If yes, determining that binary files corresponding to the two corresponding first intermediate files belong to the same source code;

if not, determining that the binary files corresponding to the two corresponding first intermediate files do not belong to the same source code.

7. The method according to claim 4, wherein determining whether the binary files corresponding to the respective two first intermediate files belong to the same source code according to the similarity of the functions in the respective two first intermediate files comprises:

determining an objective function pair for similarity comparison from the corresponding two first intermediate files, wherein the parameter quantity difference and the jump instruction quantity difference of the two functions in the objective function pair are smaller than or equal to a preset difference value;

and determining whether binary files corresponding to the two corresponding first intermediate files belong to the same source code according to the similarity of the objective function pairs.

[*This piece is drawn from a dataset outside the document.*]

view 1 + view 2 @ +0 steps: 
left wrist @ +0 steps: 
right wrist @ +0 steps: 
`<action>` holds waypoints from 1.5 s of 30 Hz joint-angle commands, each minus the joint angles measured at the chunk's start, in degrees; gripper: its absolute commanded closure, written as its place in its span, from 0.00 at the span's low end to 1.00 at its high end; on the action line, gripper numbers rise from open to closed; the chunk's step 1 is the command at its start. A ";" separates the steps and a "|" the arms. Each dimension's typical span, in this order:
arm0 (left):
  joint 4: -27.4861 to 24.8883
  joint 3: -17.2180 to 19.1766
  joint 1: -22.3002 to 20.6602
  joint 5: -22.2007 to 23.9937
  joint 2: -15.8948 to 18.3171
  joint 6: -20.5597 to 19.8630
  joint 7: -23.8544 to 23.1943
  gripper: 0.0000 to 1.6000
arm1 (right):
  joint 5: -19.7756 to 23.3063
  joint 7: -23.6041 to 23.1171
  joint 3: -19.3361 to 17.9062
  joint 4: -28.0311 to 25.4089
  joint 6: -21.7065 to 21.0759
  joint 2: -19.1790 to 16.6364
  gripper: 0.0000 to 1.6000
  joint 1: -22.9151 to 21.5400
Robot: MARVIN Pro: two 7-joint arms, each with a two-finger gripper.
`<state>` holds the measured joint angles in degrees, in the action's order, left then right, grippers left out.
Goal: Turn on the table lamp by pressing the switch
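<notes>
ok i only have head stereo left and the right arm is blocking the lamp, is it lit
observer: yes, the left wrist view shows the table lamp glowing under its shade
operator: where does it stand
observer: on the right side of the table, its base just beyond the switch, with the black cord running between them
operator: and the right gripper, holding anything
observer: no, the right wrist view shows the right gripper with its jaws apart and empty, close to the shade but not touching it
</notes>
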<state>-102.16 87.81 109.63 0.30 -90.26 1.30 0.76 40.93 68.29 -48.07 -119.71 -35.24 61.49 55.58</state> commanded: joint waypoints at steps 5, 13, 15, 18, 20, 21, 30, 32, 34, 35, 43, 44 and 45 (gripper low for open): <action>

8. The method of claim 4, wherein before determining whether binary files corresponding to the respective two first intermediate files belong to the same source code according to the similarity of functions in the respective two first intermediate files, the method further comprises:

constant replacement is carried out on parameters of the functions in each first intermediate file, and a third intermediate file corresponding to each first intermediate file is obtained;

According to the similarity of the functions in the corresponding two first intermediate files, determining whether the binary files corresponding to the corresponding two first intermediate files belong to the same source code includes:

and determining whether binary files corresponding to the corresponding two third intermediate files belong to the same source code according to the similarity of the functions in the corresponding two third intermediate files.

9. The method according to any one of claims 1 to 8, wherein the preset low-level language is LLVM IR language, and the converting the code in each binary file into the preset low-level language, to obtain a first intermediate file corresponding to each binary file, includes:

and converting codes in each binary file into LLVM IR language to obtain LLVM IR language files corresponding to each binary file.

10. A device for determining a homologous binary file, the device comprising:

the acquisition module is used for acquiring a plurality of binary files;

the conversion module is used for converting codes in each binary file into a preset low-level language to obtain a first intermediate file corresponding to each binary file, wherein the instructions in the preset low-level language have a mapping relation with the instructions in a plurality of different types of high-level languages;

And the determining module is used for determining whether binary files corresponding to the two corresponding first intermediate files belong to the same source code according to the similarity of codes in the two corresponding first intermediate files.

11. An electronic device, the electronic device comprising: a processor, a memory, a bus; the processor and the memory complete communication with each other through the bus; the processor is configured to invoke program instructions in the memory to perform the method of any of claims 1 to 9.

12. A computer-readable storage medium, the storage medium comprising: a stored program; wherein the program, when run, controls a device in which the storage medium is located to perform the method of any one of claims 1 to 9.